Russia-Ukraine war poses a risk to U.S., California economies, forecast says

Just as the U.S. economy appeared to be recovering from pandemic-induced shocks, the Russia-Ukraine war has injected a sense of uncertainty and risk for the U.S. and California economies as it threatens to increase inflation and slow economic growth, according to the UCLA Anderson Forecast.

It was two years ago this month that COVID-19 shutdown orders and other pandemic-related events led to an early recession call by Anderson Forecast economists.

“With the pandemic’s impact on the economy receding, we had originally assumed that consumption and production patterns would begin reverting to their pre-pandemic trends — easing pressure on supply chains and reducing inflation,” UCLA Anderson Forecast Senior Economist Leo Feler wrote. That expectation has been “upended by Russia’s invasion of Ukraine.”

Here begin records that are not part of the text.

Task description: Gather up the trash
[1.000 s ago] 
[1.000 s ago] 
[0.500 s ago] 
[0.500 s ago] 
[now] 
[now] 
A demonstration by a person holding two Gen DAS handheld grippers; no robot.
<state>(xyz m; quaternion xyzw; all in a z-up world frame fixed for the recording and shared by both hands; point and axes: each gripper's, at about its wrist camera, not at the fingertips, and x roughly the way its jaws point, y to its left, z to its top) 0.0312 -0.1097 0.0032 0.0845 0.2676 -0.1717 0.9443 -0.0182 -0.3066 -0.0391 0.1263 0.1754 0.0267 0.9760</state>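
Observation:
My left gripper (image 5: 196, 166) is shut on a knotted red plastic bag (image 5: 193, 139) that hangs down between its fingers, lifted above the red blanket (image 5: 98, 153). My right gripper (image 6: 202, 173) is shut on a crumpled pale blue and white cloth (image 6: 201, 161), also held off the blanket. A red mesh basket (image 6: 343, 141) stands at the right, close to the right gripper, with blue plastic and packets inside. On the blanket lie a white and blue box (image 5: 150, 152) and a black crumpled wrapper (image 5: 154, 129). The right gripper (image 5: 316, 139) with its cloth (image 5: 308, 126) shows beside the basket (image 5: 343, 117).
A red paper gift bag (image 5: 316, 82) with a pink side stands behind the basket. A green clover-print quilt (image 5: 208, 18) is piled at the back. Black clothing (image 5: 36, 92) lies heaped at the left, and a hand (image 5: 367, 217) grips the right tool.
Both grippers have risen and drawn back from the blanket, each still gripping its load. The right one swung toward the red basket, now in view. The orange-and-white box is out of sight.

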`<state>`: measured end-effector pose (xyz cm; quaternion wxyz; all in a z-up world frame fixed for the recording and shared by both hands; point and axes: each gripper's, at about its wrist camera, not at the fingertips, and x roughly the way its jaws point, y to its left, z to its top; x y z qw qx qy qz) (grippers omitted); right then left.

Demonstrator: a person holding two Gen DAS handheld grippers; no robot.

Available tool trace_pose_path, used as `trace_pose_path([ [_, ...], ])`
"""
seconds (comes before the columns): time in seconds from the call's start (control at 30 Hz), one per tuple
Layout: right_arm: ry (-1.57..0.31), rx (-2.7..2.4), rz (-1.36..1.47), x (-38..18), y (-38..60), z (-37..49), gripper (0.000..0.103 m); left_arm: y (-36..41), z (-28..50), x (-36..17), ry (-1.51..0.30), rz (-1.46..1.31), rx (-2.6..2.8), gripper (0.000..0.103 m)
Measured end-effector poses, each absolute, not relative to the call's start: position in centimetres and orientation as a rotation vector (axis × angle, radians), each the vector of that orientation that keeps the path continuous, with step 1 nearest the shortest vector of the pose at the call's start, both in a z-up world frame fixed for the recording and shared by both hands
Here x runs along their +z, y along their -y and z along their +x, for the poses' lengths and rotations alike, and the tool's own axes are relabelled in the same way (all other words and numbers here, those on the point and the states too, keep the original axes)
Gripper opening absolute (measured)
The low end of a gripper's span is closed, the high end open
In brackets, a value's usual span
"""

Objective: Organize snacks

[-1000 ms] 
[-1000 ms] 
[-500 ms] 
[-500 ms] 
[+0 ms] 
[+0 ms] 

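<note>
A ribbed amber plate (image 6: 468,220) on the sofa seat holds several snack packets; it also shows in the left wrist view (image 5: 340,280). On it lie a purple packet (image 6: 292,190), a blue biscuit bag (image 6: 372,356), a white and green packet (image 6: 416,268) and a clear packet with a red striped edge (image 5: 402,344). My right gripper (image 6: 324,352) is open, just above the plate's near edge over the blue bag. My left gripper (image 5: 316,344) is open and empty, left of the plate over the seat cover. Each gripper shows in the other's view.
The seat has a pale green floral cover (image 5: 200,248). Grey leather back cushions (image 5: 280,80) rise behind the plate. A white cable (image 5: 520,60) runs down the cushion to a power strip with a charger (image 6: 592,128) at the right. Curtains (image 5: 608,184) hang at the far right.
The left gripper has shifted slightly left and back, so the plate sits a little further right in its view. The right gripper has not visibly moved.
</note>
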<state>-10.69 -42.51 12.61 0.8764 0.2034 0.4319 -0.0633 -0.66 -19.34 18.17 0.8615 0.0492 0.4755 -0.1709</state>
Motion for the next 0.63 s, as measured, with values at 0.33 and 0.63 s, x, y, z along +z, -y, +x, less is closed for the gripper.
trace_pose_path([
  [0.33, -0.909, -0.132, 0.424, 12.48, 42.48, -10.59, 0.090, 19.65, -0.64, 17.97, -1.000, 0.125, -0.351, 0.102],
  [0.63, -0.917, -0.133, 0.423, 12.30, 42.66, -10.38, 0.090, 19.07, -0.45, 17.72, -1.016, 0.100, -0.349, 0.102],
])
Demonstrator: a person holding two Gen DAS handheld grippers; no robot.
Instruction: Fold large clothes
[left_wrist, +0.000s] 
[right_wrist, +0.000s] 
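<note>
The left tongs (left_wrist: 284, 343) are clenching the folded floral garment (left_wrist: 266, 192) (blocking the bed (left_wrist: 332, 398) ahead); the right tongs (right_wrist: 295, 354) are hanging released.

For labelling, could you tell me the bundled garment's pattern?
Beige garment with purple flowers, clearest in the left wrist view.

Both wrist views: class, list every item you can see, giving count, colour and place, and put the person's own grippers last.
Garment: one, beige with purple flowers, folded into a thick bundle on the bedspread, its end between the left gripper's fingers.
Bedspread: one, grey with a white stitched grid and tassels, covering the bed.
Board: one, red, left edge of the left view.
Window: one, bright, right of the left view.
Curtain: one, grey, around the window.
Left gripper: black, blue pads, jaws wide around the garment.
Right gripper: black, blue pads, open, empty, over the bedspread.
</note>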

U.S. gross domestic product grew 5.7% last year, rebounding from minus 3.4% GDP in 2020. The Anderson forecast now anticipates GDP growth of 4.3% this year, declining to 2.3% in 2024.

The forecast still predicts a return to previous economic activities will reduce supply chain pressures as consumers increase spending on services, and reduce spending on goods, but the invasion has derailed their assumptions regarding lower inflation, Feler wrote.

“Once again, our economic forecast comes with considerable uncertainty,” Feler wrote.

“Once again, our economic forecast comes with considerable uncertainty,” UCLA Anderson Forecast Senior Economist Leo Feler wrote.
UCLA Anderson Forecast

Factors driving that uncertainty are the pandemic, how long the Russia-Ukraine war will last and whether it will spread to other countries, as well as risks from global climate change and political divisions in the U.S., Feler wrote.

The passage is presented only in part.